Mulutku terbuka dan tertutup tanpa bisa bersuara untuk mengajukan pembelaan diri, pada akhirnya aku mendengus dan mendorong dada Alexis menjauh lalu berjalan melewatinya sambil menarik koperku. "Jangan mengada-ada." Aku tidak melamunkan Sean! Aku hanya mengingat ulang keanehan laki-laki itu! Sambung batinku.
Aku merasakan koperku ditarik dan saat aku menoleh, Alexis sudah merangkulkan lengannya di bahuku sambil sebelah tangannya menarik koperku yang ia ambil paksa tadi. "Meski bukan denganku, aku berharap laki-laki penggantiku tidak akan menyakitimu. Jadi aku hanya mau memastikan penggantiku adalah pria yang baik." Ucapnya setengah berbisik. Aku menatap kearahnya yang masih menatap lurus kedepan. "-pria yang mencintaimu sebesarku, pria yang akan membahagiakanmu, dan kau juga mencintainya."
Pembicaraan ini lagi. Aku menarik sedikit senyumku dan menghela nafas. Baru setelah hatiku sedikit lebih tenang, aku menarik lebih lebar senyumku dan menyikut perut Alexis.

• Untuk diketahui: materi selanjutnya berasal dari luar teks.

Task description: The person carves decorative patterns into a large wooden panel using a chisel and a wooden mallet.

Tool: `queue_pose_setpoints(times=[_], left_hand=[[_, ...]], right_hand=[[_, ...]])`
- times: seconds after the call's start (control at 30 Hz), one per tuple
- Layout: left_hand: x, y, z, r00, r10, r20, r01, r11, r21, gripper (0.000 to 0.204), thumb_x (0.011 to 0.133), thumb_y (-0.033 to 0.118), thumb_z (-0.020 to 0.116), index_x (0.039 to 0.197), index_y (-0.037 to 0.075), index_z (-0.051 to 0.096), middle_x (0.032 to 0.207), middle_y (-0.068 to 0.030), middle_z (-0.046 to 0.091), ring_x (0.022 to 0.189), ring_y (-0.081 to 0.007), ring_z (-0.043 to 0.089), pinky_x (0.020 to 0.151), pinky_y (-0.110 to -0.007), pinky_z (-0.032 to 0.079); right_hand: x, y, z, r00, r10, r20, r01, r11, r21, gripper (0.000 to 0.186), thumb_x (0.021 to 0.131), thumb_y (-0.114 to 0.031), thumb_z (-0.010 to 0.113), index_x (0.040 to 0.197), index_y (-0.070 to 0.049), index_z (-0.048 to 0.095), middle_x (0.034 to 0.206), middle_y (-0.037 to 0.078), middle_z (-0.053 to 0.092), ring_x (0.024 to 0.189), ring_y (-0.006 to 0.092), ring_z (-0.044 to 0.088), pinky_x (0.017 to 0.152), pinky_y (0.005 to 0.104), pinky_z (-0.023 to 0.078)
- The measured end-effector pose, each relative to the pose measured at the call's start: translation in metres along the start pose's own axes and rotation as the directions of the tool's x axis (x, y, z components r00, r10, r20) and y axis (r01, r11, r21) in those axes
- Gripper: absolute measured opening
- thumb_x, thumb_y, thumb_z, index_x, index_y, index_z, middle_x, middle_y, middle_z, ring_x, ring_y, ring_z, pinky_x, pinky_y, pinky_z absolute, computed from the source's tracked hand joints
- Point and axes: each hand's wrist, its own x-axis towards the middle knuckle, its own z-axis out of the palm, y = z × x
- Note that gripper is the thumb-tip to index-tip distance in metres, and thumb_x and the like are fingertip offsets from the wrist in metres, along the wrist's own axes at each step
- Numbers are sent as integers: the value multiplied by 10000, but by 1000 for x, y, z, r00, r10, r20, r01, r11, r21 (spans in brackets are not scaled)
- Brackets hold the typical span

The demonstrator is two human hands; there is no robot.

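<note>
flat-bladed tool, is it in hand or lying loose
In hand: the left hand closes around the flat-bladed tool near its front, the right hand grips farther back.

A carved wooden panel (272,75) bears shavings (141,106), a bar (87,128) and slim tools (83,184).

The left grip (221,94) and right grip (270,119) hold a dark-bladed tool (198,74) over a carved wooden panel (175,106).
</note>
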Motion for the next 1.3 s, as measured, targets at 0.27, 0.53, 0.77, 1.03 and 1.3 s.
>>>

"Laki-laki melankolis. Apa aku benar-benar pernah jatuh cinta pada laki-laki semelankolis dirimu?" Aku tertawa, menyamarkan rasa canggung diantara kami dengan canda. "Kalau kuberitahu aku tidak membelikanmu oleh-oleh, apa kau akan menangis?" Tanyaku lalu tergelak dan lari saat Alexis melotot kearahku.
Tepat 5 langkah di depan Alexis, aku mendengar Alexis berteriak untuk memintaku berhenti berlari dan menantikan pembalasannya kalau aku benar-benar tidak membelikannya oleh-oleh.